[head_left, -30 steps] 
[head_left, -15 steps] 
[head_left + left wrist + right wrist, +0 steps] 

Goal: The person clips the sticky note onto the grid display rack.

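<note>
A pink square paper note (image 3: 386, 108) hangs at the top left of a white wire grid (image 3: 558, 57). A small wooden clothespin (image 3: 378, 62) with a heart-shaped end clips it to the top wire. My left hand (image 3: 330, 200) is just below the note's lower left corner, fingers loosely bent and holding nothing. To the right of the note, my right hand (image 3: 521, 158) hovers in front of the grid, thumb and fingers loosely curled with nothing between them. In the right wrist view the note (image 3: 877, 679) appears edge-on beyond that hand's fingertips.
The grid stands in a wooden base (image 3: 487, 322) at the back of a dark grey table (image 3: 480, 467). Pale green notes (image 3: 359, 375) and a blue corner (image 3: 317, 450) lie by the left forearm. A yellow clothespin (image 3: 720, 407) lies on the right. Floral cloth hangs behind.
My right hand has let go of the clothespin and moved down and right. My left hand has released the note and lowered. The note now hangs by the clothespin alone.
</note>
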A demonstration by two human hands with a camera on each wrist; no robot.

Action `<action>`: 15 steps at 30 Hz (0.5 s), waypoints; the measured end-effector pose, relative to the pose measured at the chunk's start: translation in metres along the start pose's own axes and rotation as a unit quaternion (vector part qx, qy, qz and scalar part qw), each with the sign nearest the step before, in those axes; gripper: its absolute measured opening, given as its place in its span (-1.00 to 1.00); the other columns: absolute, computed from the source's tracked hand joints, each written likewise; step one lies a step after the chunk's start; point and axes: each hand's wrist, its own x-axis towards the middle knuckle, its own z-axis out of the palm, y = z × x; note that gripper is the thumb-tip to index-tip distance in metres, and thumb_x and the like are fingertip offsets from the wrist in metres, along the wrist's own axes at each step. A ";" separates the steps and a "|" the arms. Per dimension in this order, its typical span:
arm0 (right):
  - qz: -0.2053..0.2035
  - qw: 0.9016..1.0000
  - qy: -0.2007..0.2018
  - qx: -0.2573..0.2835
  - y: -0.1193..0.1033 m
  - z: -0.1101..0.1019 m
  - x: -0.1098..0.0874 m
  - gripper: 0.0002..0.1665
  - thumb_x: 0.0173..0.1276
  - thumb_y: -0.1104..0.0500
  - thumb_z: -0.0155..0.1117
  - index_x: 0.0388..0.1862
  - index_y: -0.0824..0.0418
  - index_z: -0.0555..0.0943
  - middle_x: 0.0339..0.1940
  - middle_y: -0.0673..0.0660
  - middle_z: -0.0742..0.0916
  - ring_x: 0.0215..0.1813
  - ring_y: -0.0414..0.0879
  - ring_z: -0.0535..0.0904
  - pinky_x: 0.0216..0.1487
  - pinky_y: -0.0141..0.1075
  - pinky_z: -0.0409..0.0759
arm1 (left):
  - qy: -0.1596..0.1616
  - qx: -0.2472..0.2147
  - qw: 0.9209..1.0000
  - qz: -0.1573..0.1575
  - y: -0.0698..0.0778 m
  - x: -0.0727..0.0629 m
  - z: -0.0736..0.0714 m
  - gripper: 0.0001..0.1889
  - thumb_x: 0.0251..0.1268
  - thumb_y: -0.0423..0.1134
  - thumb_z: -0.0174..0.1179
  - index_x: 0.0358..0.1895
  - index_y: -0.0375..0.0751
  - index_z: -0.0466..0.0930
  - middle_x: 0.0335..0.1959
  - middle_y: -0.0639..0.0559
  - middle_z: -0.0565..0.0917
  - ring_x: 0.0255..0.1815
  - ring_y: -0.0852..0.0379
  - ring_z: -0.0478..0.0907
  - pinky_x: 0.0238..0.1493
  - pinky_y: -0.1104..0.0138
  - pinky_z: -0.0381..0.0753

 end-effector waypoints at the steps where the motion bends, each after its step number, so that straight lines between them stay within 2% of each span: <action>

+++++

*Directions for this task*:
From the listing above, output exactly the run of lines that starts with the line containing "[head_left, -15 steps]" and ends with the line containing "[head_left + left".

*Completed exercise*:
[head_left, -15 steps] 
[head_left + left wrist + right wrist, +0 steps] 

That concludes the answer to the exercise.